BPA regs raise anxieties
- By Michael Hardy
- May 05, 2003
Proposed rule changes
A proposed rule requiring multiple bids on blanket purchase agreements closes several loopholes that can effectively short-circuit competition, analysts say. However, it also contains provisions that concern some industry advocates.
The proposed change to the Federal Acquisition Regulation, published last month, would require agencies to solicit at least three bids when ordering services or establishing BPAs under the General Services Administration's Federal Supply Service schedules contract program. It also requires agencies to request fixed prices when soliciting quotes on services and forbids agencies from taking advantage of another agency's existing BPA.
The proposal calls for agencies to consider at least three schedule providers when purchasing goods or fixed-price services, and it requires them to send a statement of work to at least three providers when seeking to order services at hourly rates. In either case, when establishing BPAs, an agency must also consider additional providers, although the proposal does not specify how many.
The fixed-price requirement troubles Larry Allen, executive vice president of the Coalition for Government Procurement, a Washington, D.C., industry group. Service companies often prefer time-and-materials billing.
Because the proposal requires that agencies request fixed prices but does not bar contractors who do not offer them, Allen does not believe GSA plans to forbid billing on a time-and-materials basis.

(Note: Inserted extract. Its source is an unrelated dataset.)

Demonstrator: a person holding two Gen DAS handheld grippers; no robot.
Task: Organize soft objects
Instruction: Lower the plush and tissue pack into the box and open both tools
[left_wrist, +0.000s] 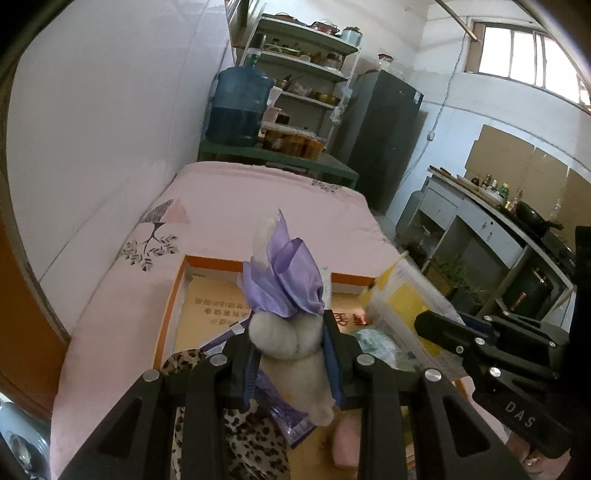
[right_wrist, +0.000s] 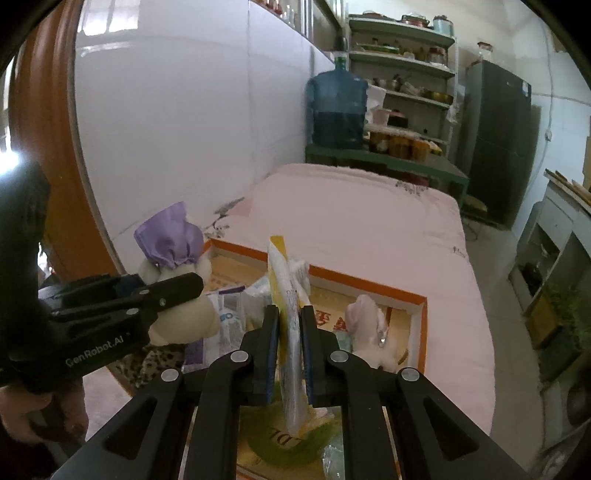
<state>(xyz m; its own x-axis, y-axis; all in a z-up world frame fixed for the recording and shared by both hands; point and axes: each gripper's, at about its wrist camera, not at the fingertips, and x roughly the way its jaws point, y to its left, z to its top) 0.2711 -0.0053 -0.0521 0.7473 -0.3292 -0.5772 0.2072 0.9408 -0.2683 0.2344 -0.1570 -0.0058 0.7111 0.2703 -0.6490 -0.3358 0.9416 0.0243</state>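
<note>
The left gripper (left_wrist: 291, 363) holds a cream plush toy (left_wrist: 295, 347) with its jaws clamped on the toy's body; a purple fabric cap (left_wrist: 284, 280) stands upright on top of the toy. The right gripper (right_wrist: 290, 336) holds a flat yellow-and-white packet (right_wrist: 290, 314) edge-on, its jaws closed tight on it. Both grippers hang above an open orange-rimmed cardboard box (right_wrist: 421, 306) that lies on a bed with a pink cover (right_wrist: 369, 221). In the right wrist view, the left gripper and its toy are at the left of the box, near its left rim, and a hand (right_wrist: 22, 417) grips the handle. Inside the box lie a white plush toy (right_wrist: 373, 328) at the right side, blue-and-white plastic packets (right_wrist: 229, 317) at the left, and a leopard-print fabric (left_wrist: 255, 443) at the near left corner. Beyond the bed stand a green bench (left_wrist: 280, 158) with a blue water jug (left_wrist: 238, 103), a shelf unit (left_wrist: 314, 66) and a dark refrigerator (left_wrist: 384, 136).
</note>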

"There are some members of our group who fear that the language is so strong that time-and-materials purchasing is no longer permitted. I don't think that was GSA's intent, but we need to clarify it," he said. "That is far and away the most popular way to purchase services today. You don't want to take it away. You'll make it much more difficult for people to buy."
The provision that allows BPAs to span multiple agencies only if all the agencies involved were signatories to the agreement closes a key loophole, said Hope Lane, director of GSA schedule services at Rockville, Md., consulting firm Aronson and Co.

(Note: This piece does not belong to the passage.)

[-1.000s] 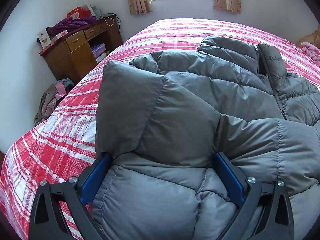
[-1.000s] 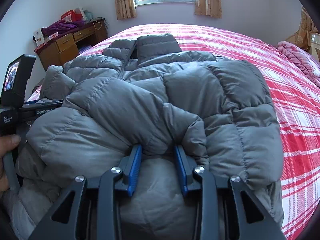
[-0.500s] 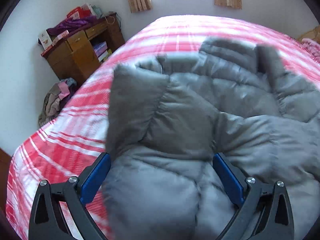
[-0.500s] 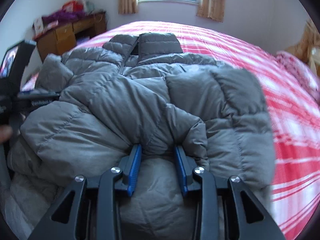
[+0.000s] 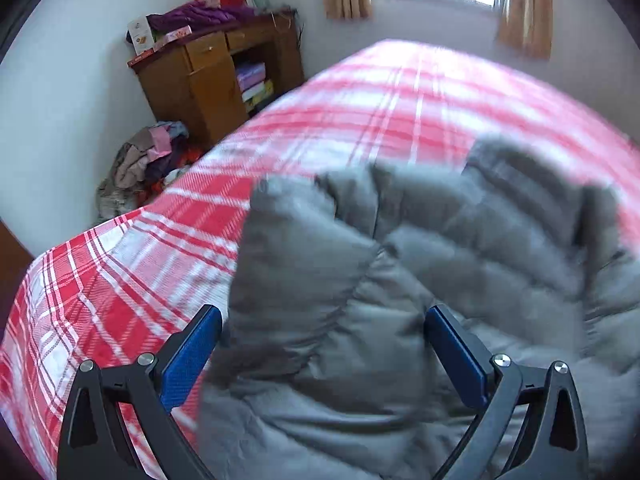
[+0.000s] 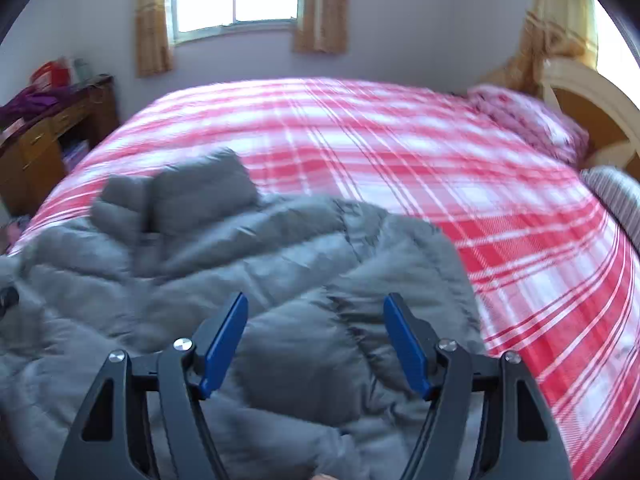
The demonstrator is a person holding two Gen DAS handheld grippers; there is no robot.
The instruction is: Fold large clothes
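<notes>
A grey puffer jacket point(image 5: 480, 260) lies folded on the red and white plaid bed point(image 5: 360, 100), its collar toward the window. My left gripper point(image 5: 324, 350) is open wide over the jacket's left edge; a folded sleeve bulges between the jaws, and the left pad stands just clear of it. In the right wrist view the jacket point(image 6: 280, 260) fills the lower left of the bed point(image 6: 400, 140). My right gripper point(image 6: 316, 340) hovers over the jacket's right part with its jaws opening; fabric lies beneath them, but the pads press on nothing.
A wooden dresser point(image 5: 208, 76) piled with clothes and boxes stands by the far left wall, with a heap of clothes point(image 5: 144, 164) on the floor beside it. A pink pillow point(image 6: 528, 120), a striped pillow point(image 6: 616, 196) and the headboard point(image 6: 592, 100) are at the right.
The right gripper let go of the jacket fold it pinched, and its jaws spread. Both grippers drew back from the jacket; the left view swung left, the right view right.
</notes>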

What has been happening is that some contractors who hold BPAs with a specific agency will find another agency with similar needs and ask GSA to allow that second customer to place orders from the BPA.
"It was kind of 'loosey-goosey' whether they could do it. They were avoiding a lot of competition by doing that," she said. "We had already seen FTS closing that internally by saying no," but the proposed rule solidifies the principle.
Another provision requires agencies soliciting services to provide their statement of work to any GSA schedule contractor who requests it. "They're opening up the competition even more," she said. "They're saying the agency can't limit it to the three [contractors] they sent it to if a fourth one hears about it and wants in."
Although many of the situations the proposed rule addresses are already covered by existing guidance, it is scattered over several places, said Chip Mather, senior vice president of Acquisition Solutions Inc. The proposals consolidate and strengthen the existing processes.
Neal Fox, GSA's assistant commissioner in the Office of Acquisition, said the proposed rule is intended to close loopholes, although he does not believe abuse of the system has been widespread.
Under current rules, agencies can purchase services under BPAs even if they have only one such agreement and the prices aren't fixed. That means there really is no competition, Mather said. "If the only way you can price it is by getting a quote from the vendor, then you [should] have to get competition," he said. "If it's prepriced, then it's already competed."
The proposed changes are an effort to close that loophole, Fox said. "It's trying to make sure BPAs aren't established going around the ordering procedures themselves," he said. "We want the blanket purchase agreements to be established using the appropriate amount of competition."
Companies, especially smaller ones, should favor the changes, said Robert Bell, president and chief executive officer of Space Systems Development Inc., a small, veteran-owned technology firm in Colorado Springs, Colo.
"Sometimes things happen behind closed doors, and it may not include a small business with a GSA schedule. Then, the BPA becomes a sole-source contract to the company that has marketed the hardest to the requesting agency," he said. "I have in the past seen companies be awarded BPAs because the customer likes the folks that they are dealing with."
"In the past, BPAs have been pretty wide open, pretty much open to the interpretation of the contracting agency," said consultant John Okay, president of J.L. Okay Consulting Inc. "This at least sets some uniform regulations for everybody."
The rule will make the agreements more competitive, he said, using the proposed new language. "That implies at least four contractors are going to have a look at the statement of work," he said. "It looks like the people who wrote this are trying to balance the need for competition against the reason for writing BPAs in the first place, which is to streamline acquisitions."
Under a proposed rule, agencies can establish blanket purchase agreements with one or more General Services Administration schedule contractors, if certain requirements are met:
1. BPAs can apply to multiple agencies only if all the agencies involved were part of the original agreement.
2. If an agency establishes multiple BPAs for the same products or services, it must send a statement of work for orders exceeding $2,500 to all the BPA contractors.
3. For services billed at an hourly rate, the ordering office must develop a statement of work and then specify a price for specific tasks when ordering against the BPA.
4. The ordering office will review its BPAs at least once a year to determine if the agreement still represents the best value.